[Activity] Find the line containing "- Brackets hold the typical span" in the entries below. Restate it and each line after it, word for word, up to and including the line containing "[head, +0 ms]".

[Material for this exercise]
——————————

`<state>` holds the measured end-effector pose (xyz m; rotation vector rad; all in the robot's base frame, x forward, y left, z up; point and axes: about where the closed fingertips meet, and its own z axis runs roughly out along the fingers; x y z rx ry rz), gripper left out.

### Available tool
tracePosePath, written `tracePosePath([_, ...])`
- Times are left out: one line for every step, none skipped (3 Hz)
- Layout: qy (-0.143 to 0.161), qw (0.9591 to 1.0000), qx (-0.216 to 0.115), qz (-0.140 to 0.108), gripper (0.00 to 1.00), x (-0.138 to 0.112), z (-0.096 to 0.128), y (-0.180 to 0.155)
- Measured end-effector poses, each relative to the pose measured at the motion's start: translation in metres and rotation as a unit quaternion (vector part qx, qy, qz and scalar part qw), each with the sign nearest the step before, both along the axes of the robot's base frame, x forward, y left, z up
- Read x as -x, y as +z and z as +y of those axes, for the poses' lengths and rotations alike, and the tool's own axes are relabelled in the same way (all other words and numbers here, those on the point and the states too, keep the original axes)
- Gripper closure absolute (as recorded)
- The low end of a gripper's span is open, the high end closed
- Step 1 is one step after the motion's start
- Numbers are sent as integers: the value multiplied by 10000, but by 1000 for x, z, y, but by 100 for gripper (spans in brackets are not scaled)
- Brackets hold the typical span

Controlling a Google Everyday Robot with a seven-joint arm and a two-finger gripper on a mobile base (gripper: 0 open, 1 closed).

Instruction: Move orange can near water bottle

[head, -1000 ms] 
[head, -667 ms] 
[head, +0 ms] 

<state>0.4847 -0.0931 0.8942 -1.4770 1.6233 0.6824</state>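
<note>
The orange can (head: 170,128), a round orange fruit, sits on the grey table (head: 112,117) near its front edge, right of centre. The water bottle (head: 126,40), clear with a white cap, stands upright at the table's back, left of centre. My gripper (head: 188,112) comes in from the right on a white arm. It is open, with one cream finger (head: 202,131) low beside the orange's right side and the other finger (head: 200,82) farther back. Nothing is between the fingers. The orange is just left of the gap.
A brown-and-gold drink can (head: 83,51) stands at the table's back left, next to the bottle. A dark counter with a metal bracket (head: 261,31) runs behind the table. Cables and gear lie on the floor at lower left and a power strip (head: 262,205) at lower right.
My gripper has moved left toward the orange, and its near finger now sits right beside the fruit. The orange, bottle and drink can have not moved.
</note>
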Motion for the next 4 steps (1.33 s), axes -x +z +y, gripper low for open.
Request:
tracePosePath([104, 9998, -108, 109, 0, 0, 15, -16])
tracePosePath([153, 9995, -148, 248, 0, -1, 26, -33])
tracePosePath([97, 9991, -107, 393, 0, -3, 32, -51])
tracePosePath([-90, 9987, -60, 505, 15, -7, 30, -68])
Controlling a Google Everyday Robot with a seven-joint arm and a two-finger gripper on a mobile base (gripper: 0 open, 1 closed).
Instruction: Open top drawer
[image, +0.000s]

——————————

[Solution to this exercise]
- Brackets hold the typical span

Controlling a Google Everyday Robot with a seven-joint arm and a two-finger gripper on a mobile base (gripper: 0 open, 1 closed).

Instruction: Move orange can near water bottle

[head, -1000 ms] 
[head, -667 ms] 
[head, +0 ms] 

No more work is needed on this answer.